# [Directions for this task]
In the material below, the lines from the one containing "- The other" through the one containing "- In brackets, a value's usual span" are to be given again exactly, ends included, and no others.

# [Raw data]
________________________

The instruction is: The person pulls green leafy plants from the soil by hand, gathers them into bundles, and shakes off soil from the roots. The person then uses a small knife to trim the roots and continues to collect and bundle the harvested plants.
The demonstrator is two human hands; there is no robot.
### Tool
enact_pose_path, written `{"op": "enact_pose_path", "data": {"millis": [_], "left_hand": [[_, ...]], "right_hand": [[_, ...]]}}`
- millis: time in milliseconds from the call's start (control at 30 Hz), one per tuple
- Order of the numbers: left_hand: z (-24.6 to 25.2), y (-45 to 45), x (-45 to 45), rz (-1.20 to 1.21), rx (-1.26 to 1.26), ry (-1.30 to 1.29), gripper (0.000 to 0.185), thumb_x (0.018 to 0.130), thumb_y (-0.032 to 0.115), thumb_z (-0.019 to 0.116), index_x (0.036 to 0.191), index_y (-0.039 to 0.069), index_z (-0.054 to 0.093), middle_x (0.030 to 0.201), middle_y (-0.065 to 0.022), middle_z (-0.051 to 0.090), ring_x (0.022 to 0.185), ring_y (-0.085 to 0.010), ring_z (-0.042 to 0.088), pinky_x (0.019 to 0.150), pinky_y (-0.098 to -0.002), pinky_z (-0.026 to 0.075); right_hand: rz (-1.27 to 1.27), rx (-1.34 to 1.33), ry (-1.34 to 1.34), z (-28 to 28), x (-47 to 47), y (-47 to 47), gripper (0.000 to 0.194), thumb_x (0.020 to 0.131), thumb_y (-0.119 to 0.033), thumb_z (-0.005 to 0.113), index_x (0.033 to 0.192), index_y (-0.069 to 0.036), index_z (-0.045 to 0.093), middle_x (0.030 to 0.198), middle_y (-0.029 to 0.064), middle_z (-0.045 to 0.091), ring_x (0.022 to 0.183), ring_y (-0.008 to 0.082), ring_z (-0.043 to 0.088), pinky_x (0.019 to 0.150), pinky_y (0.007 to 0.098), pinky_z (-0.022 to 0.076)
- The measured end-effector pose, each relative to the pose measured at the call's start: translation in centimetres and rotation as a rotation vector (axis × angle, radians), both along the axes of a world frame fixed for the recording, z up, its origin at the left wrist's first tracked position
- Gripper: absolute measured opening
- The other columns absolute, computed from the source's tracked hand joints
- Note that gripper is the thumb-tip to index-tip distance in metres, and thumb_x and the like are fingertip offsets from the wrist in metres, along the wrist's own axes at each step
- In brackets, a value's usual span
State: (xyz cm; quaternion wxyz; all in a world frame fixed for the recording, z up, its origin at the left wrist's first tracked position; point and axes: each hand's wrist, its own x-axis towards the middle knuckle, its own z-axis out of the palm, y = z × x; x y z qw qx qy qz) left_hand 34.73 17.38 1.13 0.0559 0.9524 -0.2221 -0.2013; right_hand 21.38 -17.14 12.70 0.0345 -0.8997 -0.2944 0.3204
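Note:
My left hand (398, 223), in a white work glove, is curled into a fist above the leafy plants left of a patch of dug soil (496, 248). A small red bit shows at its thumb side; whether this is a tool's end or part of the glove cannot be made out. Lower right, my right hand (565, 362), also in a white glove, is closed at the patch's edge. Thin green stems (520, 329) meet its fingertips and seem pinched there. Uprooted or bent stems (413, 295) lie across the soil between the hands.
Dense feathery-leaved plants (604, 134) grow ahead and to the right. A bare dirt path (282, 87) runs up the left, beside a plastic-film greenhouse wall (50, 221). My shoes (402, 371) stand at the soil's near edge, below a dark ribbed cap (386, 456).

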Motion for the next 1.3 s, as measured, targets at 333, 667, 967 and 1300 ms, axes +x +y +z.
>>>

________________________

# [Exercise response]
- The other columns absolute, computed from the source's tracked hand joints
- Note that gripper is the thumb-tip to index-tip distance in metres, and thumb_x and the like are fingertip offsets from the wrist in metres, along the wrist's own axes at each step
- In brackets, a value's usual span

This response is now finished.